When their billboard went up in January, with their Web site address displayed prominently, they expected hate mail.

“But most of the e-mails were grateful,” said Laura Kasman, an assistant professor of microbiology and immunology at the Medical University of South Carolina.

The board members meeting in the Kasmans’ living room were an unlikely mix that included a gift store owner, a builder, a grandmother, a retired nursing professor, a retired Navy officer, an administrator at a primate sanctuary and a church musician. They are also diverse in their attitudes toward religion.

Loretta Haskell, the church musician, said: “I did struggle at one point as to whether or not I should be making music in churches, given my position on things. But at the same time I like using my music to move people, to give them comfort. And what I’ve found is, I am not one of the humanists who feels that religion is a bad thing.”

The group has had mixed reactions to President Obama, who acknowledged nonbelievers in his inauguration speech. “I sent him a thank-you note,” Ms. Kasman said. But Sharon Fratepietro, who is married to Mr. Silverman, said, “It seemed like one long religious ceremony, with a moment of lip service.”

Part of what is giving the movement momentum is the proliferation of groups on college campuses. The Secular Student Alliance now has 146 chapters, up from 42 in 2003.
At the University of South Carolina, in Columbia, 19 students showed up for a recent evening meeting of the “Pastafarians,” named for the Church of the Flying Spaghetti Monster — a popular spoof on religion dreamed up by an opponent of intelligent design, the idea that living organisms are so complex that the best explanation is that a higher intelligence designed them.
Andrew Cederdahl, the group’s co-founder, asked for volunteers for the local food bank and for a coming debate with a nearby Christian college. Then Mr.
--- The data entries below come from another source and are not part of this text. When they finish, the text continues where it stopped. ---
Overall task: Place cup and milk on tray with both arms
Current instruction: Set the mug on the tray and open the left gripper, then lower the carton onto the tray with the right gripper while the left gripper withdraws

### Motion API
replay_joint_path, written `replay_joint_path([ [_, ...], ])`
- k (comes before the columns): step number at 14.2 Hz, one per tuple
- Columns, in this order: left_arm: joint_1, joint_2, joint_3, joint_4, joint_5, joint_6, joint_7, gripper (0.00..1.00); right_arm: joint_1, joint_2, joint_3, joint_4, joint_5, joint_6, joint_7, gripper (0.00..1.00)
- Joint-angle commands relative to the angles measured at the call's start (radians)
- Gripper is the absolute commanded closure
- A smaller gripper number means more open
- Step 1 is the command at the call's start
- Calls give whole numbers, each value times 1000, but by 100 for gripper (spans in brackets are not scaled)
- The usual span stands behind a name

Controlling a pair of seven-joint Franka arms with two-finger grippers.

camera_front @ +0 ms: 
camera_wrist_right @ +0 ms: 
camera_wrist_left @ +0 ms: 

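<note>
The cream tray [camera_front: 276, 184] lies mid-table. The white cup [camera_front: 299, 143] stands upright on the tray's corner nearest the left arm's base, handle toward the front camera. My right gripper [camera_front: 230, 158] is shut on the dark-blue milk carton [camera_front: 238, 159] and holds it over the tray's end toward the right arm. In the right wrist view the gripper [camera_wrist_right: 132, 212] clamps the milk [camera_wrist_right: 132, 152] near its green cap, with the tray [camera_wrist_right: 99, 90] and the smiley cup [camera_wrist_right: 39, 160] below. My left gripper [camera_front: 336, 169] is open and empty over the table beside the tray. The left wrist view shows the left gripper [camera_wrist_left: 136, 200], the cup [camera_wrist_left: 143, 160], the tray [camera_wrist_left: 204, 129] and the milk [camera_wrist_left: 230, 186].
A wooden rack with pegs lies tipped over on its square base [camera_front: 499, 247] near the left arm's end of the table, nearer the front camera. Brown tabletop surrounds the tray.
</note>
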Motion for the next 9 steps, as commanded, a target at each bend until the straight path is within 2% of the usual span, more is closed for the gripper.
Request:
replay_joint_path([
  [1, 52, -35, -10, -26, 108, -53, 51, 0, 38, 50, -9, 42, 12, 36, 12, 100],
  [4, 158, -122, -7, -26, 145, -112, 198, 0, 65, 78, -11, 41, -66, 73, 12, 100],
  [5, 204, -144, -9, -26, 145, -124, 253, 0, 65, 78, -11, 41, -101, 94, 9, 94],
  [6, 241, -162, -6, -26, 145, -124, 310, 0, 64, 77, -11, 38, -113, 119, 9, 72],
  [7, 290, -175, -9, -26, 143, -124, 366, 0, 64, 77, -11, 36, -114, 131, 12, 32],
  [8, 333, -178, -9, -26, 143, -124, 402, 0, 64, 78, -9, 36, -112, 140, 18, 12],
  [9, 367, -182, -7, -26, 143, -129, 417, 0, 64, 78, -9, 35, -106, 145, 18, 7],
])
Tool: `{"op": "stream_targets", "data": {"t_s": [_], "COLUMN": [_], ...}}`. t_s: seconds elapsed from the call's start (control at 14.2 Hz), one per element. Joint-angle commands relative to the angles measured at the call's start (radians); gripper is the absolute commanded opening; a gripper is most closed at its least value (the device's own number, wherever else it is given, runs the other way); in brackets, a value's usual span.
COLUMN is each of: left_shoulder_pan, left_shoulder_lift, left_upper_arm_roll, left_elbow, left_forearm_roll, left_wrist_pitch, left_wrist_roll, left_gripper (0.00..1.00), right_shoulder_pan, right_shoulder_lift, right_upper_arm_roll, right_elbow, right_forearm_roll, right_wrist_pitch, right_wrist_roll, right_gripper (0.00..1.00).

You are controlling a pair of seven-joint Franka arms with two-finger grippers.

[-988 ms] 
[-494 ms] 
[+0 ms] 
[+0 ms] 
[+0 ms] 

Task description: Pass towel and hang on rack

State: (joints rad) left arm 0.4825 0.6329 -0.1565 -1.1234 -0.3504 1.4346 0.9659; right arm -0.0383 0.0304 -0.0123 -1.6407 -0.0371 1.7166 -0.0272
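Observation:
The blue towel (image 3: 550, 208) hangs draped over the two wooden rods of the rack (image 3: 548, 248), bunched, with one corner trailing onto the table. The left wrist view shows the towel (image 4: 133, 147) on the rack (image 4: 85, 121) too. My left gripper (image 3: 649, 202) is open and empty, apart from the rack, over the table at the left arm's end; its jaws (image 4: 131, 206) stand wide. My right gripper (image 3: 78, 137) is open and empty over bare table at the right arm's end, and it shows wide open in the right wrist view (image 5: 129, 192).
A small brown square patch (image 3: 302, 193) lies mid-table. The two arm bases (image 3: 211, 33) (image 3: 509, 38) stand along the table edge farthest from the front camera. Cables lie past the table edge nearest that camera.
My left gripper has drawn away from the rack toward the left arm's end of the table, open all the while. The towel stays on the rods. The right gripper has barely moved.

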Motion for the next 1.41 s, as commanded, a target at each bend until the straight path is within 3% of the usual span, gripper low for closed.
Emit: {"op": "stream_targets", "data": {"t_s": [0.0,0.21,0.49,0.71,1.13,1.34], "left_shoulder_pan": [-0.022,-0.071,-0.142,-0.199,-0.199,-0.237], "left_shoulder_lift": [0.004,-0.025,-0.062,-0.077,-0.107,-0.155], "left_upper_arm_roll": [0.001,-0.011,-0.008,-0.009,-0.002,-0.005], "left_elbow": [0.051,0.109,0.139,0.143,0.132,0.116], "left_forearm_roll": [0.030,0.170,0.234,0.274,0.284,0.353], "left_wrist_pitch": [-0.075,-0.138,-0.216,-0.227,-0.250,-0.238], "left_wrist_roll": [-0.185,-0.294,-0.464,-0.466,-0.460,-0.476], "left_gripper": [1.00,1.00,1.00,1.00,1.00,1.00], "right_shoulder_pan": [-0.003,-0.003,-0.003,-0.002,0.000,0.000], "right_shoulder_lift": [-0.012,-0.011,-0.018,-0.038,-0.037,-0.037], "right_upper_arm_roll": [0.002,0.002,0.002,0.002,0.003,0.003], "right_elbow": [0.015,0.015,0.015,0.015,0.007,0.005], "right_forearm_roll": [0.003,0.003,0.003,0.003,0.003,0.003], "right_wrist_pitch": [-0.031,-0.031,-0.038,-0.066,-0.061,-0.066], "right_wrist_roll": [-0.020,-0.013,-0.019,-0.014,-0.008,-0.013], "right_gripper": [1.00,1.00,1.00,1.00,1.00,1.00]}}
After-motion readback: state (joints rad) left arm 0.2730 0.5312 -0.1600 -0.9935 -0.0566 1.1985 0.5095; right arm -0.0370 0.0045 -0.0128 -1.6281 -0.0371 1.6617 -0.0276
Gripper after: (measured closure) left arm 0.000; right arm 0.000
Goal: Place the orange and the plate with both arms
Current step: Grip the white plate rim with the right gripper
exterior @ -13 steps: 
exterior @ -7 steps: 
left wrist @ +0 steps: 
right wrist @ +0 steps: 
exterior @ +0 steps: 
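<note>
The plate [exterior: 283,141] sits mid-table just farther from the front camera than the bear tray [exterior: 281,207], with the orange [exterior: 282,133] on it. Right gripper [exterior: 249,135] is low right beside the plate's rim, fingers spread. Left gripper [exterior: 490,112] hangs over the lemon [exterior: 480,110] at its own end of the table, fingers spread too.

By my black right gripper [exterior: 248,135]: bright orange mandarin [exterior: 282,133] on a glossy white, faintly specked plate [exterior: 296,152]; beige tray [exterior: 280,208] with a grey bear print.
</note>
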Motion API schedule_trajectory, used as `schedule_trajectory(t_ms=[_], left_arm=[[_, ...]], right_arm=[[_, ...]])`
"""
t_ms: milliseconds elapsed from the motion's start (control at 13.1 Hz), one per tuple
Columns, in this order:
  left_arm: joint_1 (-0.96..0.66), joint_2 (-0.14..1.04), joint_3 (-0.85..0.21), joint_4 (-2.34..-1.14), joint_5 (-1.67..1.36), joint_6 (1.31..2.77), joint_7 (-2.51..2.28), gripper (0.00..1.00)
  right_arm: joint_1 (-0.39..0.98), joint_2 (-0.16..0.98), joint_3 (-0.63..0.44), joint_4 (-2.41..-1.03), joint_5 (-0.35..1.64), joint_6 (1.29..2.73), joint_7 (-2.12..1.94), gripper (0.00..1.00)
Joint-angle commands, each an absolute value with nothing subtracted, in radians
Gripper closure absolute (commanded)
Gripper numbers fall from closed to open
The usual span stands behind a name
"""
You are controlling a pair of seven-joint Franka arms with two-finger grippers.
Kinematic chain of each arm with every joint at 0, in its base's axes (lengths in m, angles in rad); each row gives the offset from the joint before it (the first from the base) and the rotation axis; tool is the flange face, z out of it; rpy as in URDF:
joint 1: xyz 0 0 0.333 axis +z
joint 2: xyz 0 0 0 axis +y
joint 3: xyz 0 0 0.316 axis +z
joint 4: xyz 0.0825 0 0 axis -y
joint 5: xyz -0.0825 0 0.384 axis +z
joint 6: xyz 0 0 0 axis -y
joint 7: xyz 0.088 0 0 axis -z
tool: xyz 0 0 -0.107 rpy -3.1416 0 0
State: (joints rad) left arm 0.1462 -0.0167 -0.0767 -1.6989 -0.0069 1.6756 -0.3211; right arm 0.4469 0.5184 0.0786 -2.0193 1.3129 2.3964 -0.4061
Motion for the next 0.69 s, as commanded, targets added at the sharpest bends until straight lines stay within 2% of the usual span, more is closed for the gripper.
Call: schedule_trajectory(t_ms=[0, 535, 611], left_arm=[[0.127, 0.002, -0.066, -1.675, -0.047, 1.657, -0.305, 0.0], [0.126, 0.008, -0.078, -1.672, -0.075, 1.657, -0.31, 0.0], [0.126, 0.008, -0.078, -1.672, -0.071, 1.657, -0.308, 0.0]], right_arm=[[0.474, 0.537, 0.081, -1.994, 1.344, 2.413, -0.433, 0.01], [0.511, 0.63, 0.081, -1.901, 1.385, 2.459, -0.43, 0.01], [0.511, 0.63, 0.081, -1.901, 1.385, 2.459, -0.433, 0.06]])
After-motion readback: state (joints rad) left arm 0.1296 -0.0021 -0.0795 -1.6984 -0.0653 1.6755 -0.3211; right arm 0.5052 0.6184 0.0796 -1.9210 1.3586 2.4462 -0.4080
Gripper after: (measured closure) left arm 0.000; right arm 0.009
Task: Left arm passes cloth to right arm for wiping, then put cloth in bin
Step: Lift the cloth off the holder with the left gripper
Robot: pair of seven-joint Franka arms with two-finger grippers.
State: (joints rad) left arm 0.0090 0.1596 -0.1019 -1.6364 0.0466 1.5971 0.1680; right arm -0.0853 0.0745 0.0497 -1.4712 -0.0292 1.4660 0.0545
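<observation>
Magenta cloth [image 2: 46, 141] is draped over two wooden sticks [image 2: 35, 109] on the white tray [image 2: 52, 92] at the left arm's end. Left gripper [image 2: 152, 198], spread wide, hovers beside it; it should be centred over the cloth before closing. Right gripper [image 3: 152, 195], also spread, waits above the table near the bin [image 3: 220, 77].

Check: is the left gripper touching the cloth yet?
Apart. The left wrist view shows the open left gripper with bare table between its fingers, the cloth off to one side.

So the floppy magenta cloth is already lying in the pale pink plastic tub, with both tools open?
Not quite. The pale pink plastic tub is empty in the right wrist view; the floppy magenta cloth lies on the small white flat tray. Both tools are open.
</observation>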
Cederdahl opened the floor to members to tell their “coming out stories.”

Andrew Morency, who attended a Christian high school, said that when he got to college and studied evolutionary biology he decided that “creationists lie.”

Josh Streetman, who once attended the very Christian college that the Pastafarians were about to debate, said he knew the Bible too well to be sure that Scripture is true. Like Mr. Streetman, many of the other students at the meeting were highly literate in the Bible and religious history.

In keeping with the new generation of atheist evangelists, the Pastafarian leaders say that their goal is not confrontation, or even winning converts, but changing the public’s stereotype of atheists. A favorite Pastafarian activity is to gather at a busy crossroads on campus with a sign offering “Free Hugs” from “Your Friendly Neighborhood Atheist.”